What is required: The required output is the lines below from the line containing "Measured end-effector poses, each" to the line containing "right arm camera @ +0", inclusive, retyped exactly. No other lines belong in it.

Content starts

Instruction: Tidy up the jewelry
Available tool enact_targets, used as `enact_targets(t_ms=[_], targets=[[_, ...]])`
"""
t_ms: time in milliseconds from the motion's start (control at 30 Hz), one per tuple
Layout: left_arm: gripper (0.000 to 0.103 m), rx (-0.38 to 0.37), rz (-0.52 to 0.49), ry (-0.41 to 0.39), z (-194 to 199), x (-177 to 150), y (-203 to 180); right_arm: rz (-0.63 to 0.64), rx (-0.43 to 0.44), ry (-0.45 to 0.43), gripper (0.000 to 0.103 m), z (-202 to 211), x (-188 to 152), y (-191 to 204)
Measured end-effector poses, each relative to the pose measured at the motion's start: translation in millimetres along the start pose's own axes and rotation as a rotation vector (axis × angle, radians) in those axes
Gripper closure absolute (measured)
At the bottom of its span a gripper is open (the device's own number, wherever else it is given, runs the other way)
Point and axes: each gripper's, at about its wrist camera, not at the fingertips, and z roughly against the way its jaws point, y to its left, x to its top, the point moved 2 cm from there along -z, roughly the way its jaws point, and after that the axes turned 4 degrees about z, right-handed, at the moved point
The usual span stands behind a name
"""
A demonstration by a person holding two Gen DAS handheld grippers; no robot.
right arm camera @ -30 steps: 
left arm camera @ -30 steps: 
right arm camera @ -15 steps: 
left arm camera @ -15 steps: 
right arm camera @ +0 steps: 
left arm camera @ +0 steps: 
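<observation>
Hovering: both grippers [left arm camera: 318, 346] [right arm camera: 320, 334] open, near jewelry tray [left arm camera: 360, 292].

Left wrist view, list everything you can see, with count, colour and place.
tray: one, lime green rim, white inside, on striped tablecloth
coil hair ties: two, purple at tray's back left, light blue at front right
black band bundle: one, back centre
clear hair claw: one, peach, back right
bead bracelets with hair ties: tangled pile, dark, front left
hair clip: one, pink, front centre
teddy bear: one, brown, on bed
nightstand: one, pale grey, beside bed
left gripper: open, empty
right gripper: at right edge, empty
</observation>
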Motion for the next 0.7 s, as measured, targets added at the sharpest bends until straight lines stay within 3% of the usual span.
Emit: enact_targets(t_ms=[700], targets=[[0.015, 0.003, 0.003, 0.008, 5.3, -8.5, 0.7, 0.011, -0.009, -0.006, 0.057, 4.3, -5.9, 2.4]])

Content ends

Task result:
Measured end-effector poses, each relative to the pose measured at the motion's start: translation in millimetres along the start pose's own axes and rotation as a rotation vector (axis × angle, radians) in those axes
Gripper closure absolute (measured)
At the bottom of its span a gripper is open (the device's own number, wherever else it is given, runs the other way)
Point and axes: each gripper's, at about its wrist camera, not at the fingertips, and z roughly against the way its jaws point, y to its left, x to its top, the point moved 2 cm from there along -z, roughly the way its jaws point, and after that the axes turned 4 degrees about z, right-handed, at the moved point
The usual span stands behind a name
"""
A demonstration by a person holding two Gen DAS handheld grippers; no robot.
right arm camera @ -30 steps: 
left arm camera @ -30 steps: 
right arm camera @ -15 steps: 
left arm camera @ -15 steps: 
right arm camera @ +0 steps: 

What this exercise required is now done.